You can’t shoehorn content from other platforms onto LinkedIn occasionally – especially as an afterthought to check a box on your social media plan – and develop a strong footprint over time that stands out. Our members are discerning and respond to high quality content designed specifically for their experience here, so it’s worth the investment to think about what you’re creating, why, and to deliver it in a consistent fashion to show LinkedIn members that you value their time and attention.
10. Media diversity FTW.
Sure, hero images with some text are cool, and they’re the bread and butter of a lot of content on networks like LinkedIn. But video continues to be a favorite amongst our audience, and the rollout of LinkedIn Live (if you’re interested in the early program you can learn more here) shows that our audiences still love the dynamic format of video on our platform. If you’re using paid media, carousel ads are a great way to deliver a more storyboard-style message. And our native document upload format provides a cool way to deliver visual organic content that’s not static but not video, either. Check out how Hubspot and Uberflip have used documents as a LinkedIn-specific media format for quick-hit content. And hey, Netflix gets it done with plain text updates that ask fun, engaging questions of the community. Who says you need visuals to get engagement?

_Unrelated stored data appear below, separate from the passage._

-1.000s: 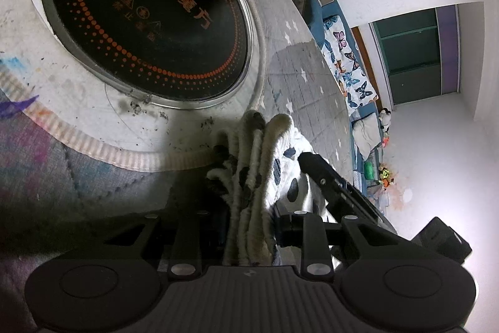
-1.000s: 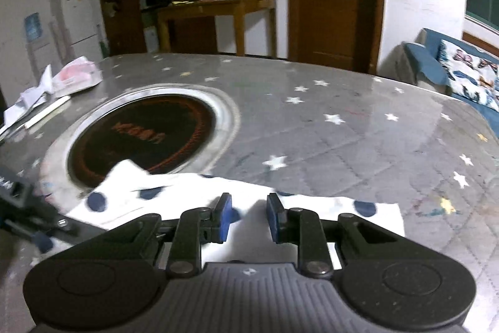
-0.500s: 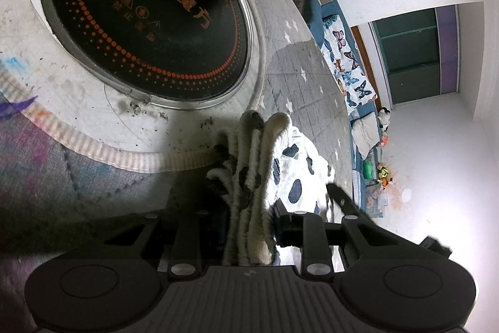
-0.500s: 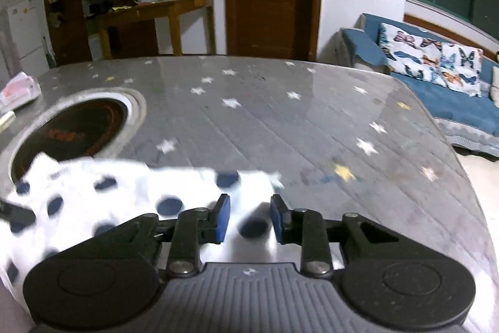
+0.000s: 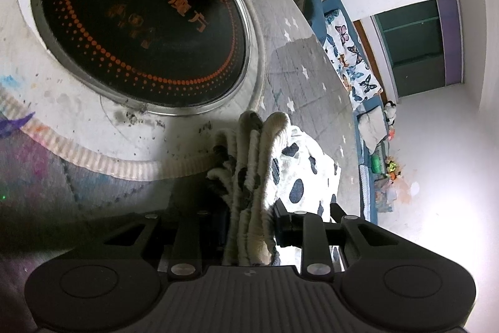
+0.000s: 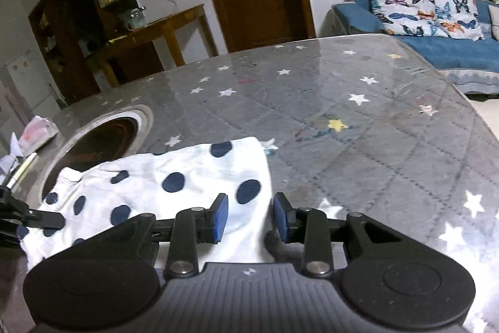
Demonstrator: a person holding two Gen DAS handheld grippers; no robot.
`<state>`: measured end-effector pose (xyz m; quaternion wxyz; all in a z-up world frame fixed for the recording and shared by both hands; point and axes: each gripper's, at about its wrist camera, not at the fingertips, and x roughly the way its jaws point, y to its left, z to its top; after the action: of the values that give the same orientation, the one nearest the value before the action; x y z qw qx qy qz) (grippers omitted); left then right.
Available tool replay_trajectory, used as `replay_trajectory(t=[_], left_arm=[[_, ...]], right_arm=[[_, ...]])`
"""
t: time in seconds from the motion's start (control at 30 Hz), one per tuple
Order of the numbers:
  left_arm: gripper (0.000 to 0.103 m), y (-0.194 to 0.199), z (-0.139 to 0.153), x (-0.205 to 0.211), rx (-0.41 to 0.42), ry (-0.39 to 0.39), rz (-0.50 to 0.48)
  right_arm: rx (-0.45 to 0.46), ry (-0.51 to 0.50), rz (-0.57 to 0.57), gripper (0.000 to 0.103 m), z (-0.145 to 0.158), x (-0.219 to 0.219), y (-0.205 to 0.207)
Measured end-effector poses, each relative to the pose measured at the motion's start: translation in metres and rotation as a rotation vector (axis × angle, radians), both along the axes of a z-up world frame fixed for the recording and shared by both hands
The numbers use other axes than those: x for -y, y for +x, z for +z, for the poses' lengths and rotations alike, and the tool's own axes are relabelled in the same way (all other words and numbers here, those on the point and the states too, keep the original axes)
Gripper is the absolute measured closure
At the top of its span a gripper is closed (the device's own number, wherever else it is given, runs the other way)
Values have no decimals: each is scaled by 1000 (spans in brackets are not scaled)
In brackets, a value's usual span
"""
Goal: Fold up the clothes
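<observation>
A white garment with dark blue dots (image 6: 174, 183) lies on the grey star-patterned table (image 6: 358, 145), its far end next to the round cooktop (image 6: 103, 139). My left gripper (image 5: 249, 220) is shut on the garment's bunched, ribbed edge (image 5: 249, 164), and the rest of the cloth (image 5: 296, 173) spreads out to the right. My right gripper (image 6: 251, 216) hangs over the garment's right edge. Its blue pads (image 6: 220, 217) stand apart and do not press on the cloth, which lies flat beneath the gap.
The black induction cooktop (image 5: 140, 21) is sunk into the table just beyond the left gripper. Papers and a pen (image 6: 34, 130) lie at the far left of the table. A blue sofa with butterfly cushions (image 6: 452, 52) stands past the table's right edge.
The right gripper has swung rightward along the cloth and its pads have parted a little. It has dropped out of the left wrist view. The left gripper and its bunch of cloth have not moved.
</observation>
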<state>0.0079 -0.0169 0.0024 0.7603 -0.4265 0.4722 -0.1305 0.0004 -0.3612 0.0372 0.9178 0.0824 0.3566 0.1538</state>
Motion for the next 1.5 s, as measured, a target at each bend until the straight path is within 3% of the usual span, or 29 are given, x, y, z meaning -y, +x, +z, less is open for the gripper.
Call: replay_trajectory(t=[0.1,0.2,0.6,0.9,1.23,1.43,1.5], left_arm=[[73,1,5,2,2,34,-6],[73,2,11,6,6,73,-19],[74,29,48,53,85,143,-130],[74,59,67,112,118,182,-221],[74,80,62,160,110,220,-289],[72,81,50,168,93,256,-318],[65,80,49,167,92,270,-320]], right_arm=[[1,5,1,92,0,-4,-2],[21,16,-12,96,4,-4,-10],[170,-23,-115,97,51,27,-37],[210,-79,-213,98,67,60,-31],[187,-149,-292,98,55,90,-20],[116,-172,-330,96,34,97,-8],[94,-177,-344,95,29,100,-4]])
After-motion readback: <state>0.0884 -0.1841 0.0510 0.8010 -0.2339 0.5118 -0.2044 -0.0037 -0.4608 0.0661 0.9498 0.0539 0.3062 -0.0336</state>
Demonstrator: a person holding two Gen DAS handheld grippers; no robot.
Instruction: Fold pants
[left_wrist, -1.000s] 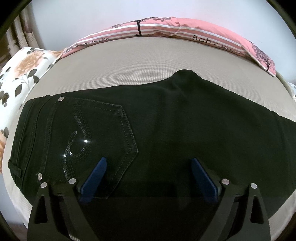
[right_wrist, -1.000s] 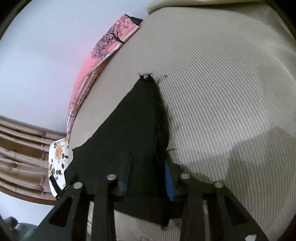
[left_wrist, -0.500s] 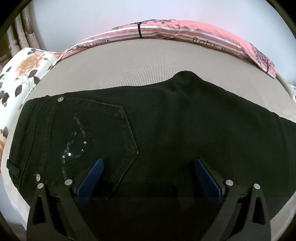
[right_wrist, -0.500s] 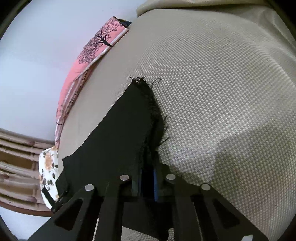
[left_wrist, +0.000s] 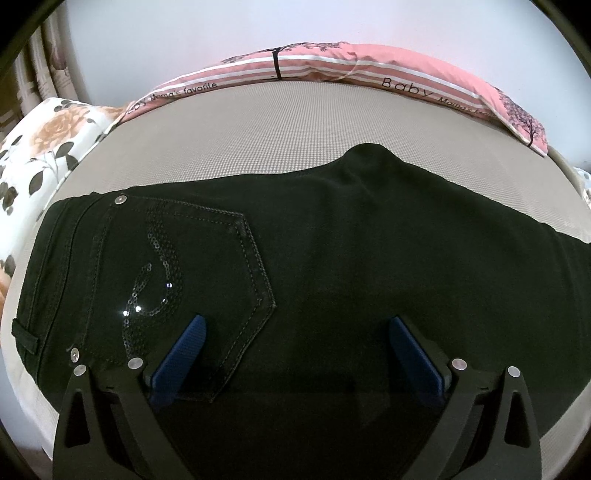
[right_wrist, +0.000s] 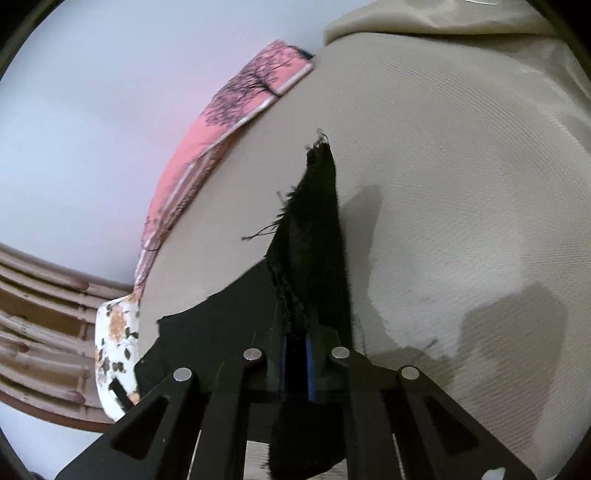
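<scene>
The pants' frayed hem has lifted, clamped in the right hand-held gripper; the left hand-held gripper gapes wide.

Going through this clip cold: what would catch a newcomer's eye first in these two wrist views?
The black pants spread across the beige bed dominate the left wrist view, their sequinned back pocket glinting above the wide-open left gripper. In the right wrist view, the right gripper is shut on the frayed leg hem, raised off the bed. A pink striped pillow lines the far edge.
</scene>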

What excites me most about getting to work with our corporate customers at LinkedIn is just how much I see – with definitive proof in the numbers every day – what the impact of a consistent, well-thought out content program can do.
Showing up, regularly and in a meaningful way that’s relevant to your audience, beats clever, beats “viral”, beats trendy. LinkedIn members know and rely on the quality of content here more than almost anywhere else on the web, so delivering that quality pays big dividends.
What else can I help you learn about developing killer content marketing programs on LinkedIn? I’d love to hear your comments.